▸ Task to complete
If a record holds a picture, skip the picture but print everything else exactly.

▸ Exercise input
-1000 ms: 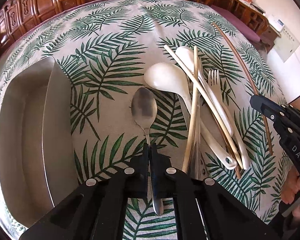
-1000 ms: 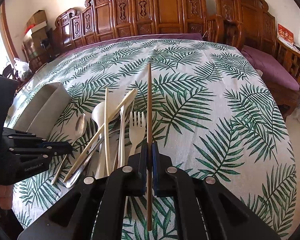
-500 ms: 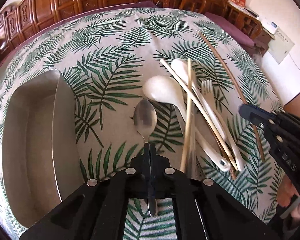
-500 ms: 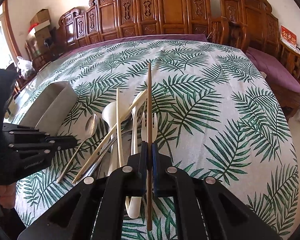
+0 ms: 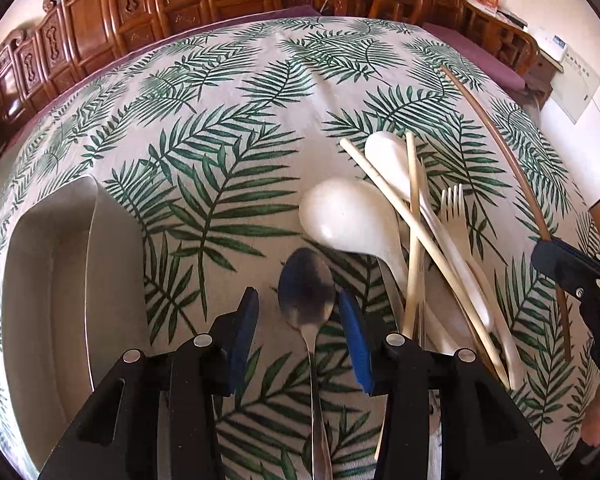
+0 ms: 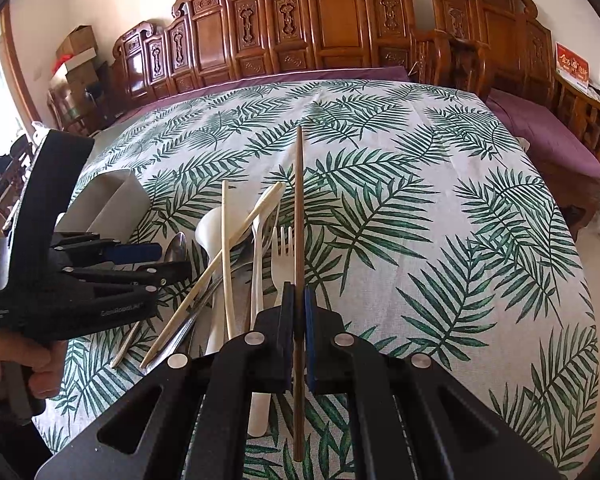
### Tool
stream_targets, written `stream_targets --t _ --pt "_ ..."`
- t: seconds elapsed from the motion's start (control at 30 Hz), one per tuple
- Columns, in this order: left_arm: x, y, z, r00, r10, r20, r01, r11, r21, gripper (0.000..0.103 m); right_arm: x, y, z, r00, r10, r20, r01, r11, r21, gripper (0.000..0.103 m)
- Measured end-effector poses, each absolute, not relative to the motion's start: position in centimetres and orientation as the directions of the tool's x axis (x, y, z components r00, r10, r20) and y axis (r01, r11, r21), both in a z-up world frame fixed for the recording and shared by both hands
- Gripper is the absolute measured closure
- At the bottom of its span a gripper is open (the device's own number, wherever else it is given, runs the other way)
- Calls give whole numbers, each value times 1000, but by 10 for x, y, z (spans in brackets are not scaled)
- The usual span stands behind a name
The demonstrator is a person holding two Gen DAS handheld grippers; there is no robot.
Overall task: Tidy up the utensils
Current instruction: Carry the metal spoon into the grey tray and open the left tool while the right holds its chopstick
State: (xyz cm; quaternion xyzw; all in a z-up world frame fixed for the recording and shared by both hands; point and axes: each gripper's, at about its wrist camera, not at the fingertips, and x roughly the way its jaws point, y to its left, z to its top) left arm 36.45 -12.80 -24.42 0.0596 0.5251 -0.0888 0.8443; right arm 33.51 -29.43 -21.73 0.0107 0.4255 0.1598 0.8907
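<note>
My left gripper point(image 5: 298, 300) is open, its blue-padded fingers either side of a metal spoon point(image 5: 306, 292) lying on the leaf-print cloth. My right gripper point(image 6: 299, 294) is shut on a brown chopstick point(image 6: 299, 208) that points away along the fingers. To the left of it lies a pile: two white spoons point(image 5: 346, 214), a white fork point(image 6: 282, 252), pale chopsticks point(image 6: 226, 248) and a metal utensil. A steel tray point(image 5: 48, 280) sits at the left in the left wrist view. The left gripper point(image 6: 112, 260) also shows in the right wrist view.
The table point(image 6: 440, 220) is covered by a green leaf-print cloth. Carved wooden chairs point(image 6: 332, 28) line its far side. A purple cushioned bench point(image 6: 548, 136) stands at the right. The person's hand point(image 6: 40, 364) holds the left gripper.
My left gripper has opened and let go of the metal spoon, which now lies on the cloth between its fingers. My right gripper still holds the brown chopstick, shifted slightly left over the pile.
</note>
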Motion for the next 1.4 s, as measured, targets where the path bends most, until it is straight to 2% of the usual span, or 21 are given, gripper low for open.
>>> stream_targets --t 0.03,0.07,0.1,0.3,0.6,0.87,1.1,1.4 --pt "365 -128 -244 436 -88 -896 212 977 7 64 335 -295 -218 586 292 -756 -275 949 154 97" --pt "365 -128 -244 440 -91 -893 214 977 6 72 335 -294 -218 586 292 -756 -275 949 154 97" --pt "365 -129 -244 444 -95 -891 217 976 4 76 335 -294 -217 585 293 -756 -276 949 154 97" --pt "351 -125 -237 461 -117 -880 225 974 -12 76 333 -291 -214 590 293 -752 -281 948 149 97" --pt "298 -100 -178 582 -223 -782 238 966 -98 77 323 -274 -202 609 300 -734 -313 942 125 97" --pt "272 -80 -134 654 -264 -710 247 960 -129 77 305 -254 -190 627 325 -708 -338 932 128 97" --pt "279 -38 -108 713 -231 -662 218 970 -104 77 288 -229 -176 634 371 -679 -371 916 154 97" --pt "314 24 -127 728 -137 -672 125 990 -67 76 285 -189 -153 639 436 -634 -394 893 217 97"
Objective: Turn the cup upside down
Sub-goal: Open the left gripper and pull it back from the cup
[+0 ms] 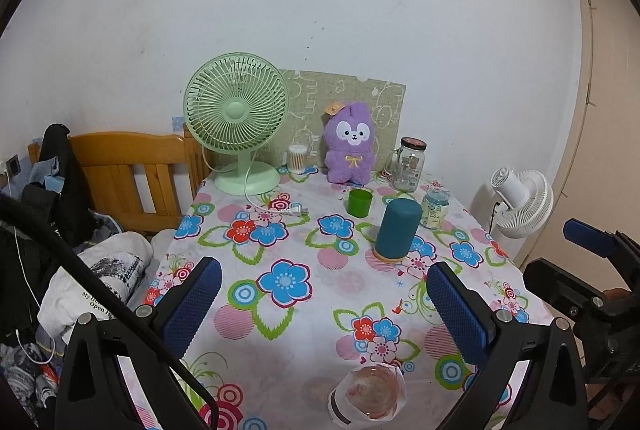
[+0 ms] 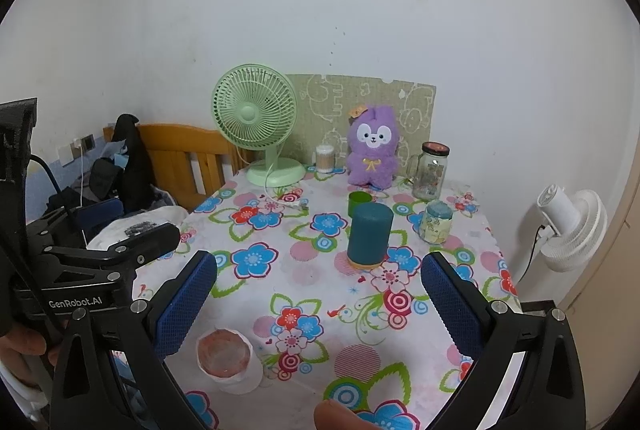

▸ Task output
-1000 ms: 
-1000 ms: 
-500 ms: 
-500 ms: 
+0 ms: 
+0 ms: 
### Tool
stream_targets, written `stream_targets --t _ --pt "_ ..."`
- t: seconds elapsed from the motion's start (control at 30 Hz), one per tuple
- Columns, in this order: left_arm: x, y, z, r00, r10, r20, r01, r11, r21, gripper (0.000..0.103 m); right_arm: x, y, z, r00, r10, r20, r01, r11, r21, gripper (0.000..0.103 m)
- Measured end-effector poses, each absolute, not relative to the motion's start: position in centimetres and orientation as the directions of the tool's x axis (x, y, z components r00, r10, r20) and y axis (r01, r11, r21), both in a z-up world frame fixed for the recording and shared by both hands
- Gripper is the absolute measured closure
- At the bottom of its span a gripper is open (the device's own number, wherever else it is given, runs the other way)
- Calls give whole numbers, each value times 1000, but by 10 for x, y, z (spans in brackets are not scaled)
- The usual span stands behind a name
The demonstrator is a person holding two Gen DAS handheld grippers; there is no robot.
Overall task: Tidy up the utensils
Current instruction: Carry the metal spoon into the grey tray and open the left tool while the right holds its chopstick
State: (xyz cm; quaternion xyzw; all in a z-up world frame fixed for the recording and shared by both hands; point and axes: each gripper's, at about its wrist camera, not at the fingertips, and x roughly the way its jaws point, y to its left, z to its top) left arm 36.45 -12.80 -24.42 0.0596 0.5251 -0.0888 0.8443; right arm 33.51 -29.43 -21.73 0.0107 0.4255 0.1598 0.8907
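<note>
My left gripper point(image 5: 298, 300) is open, its blue-padded fingers either side of a metal spoon point(image 5: 306, 292) lying on the leaf-print cloth. My right gripper point(image 6: 299, 294) is shut on a brown chopstick point(image 6: 299, 208) that points away along the fingers. To the left of it lies a pile: two white spoons point(image 5: 346, 214), a white fork point(image 6: 282, 252), pale chopsticks point(image 6: 226, 248) and a metal utensil. A steel tray point(image 5: 48, 280) sits at the left in the left wrist view. The left gripper point(image 6: 112, 260) also shows in the right wrist view.
The table point(image 6: 440, 220) is covered by a green leaf-print cloth. Carved wooden chairs point(image 6: 332, 28) line its far side. A purple cushioned bench point(image 6: 548, 136) stands at the right. The person's hand point(image 6: 40, 364) holds the left gripper.
My left gripper has opened and let go of the metal spoon, which now lies on the cloth between its fingers. My right gripper still holds the brown chopstick, shifted slightly left over the pile.
</note>
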Motion for the next 1.4 s, as measured, targets where the path bends most, until it is straight to 2% of the usual span, or 21 are given, gripper low for open.
>>> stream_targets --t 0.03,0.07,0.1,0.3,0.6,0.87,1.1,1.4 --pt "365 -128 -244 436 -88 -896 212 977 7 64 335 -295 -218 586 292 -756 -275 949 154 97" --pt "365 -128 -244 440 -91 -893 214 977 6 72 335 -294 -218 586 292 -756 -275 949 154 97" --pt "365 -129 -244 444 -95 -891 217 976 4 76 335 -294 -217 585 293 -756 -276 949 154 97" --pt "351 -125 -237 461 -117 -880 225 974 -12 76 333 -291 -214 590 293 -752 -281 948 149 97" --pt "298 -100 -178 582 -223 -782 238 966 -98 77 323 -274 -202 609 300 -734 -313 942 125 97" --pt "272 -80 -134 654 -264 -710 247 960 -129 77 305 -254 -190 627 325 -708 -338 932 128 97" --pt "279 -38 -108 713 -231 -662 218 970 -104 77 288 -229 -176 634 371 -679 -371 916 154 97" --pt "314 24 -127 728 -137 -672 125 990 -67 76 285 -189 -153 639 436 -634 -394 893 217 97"
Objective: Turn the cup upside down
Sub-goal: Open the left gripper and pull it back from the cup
[+0 ms] 
[+0 ms] 

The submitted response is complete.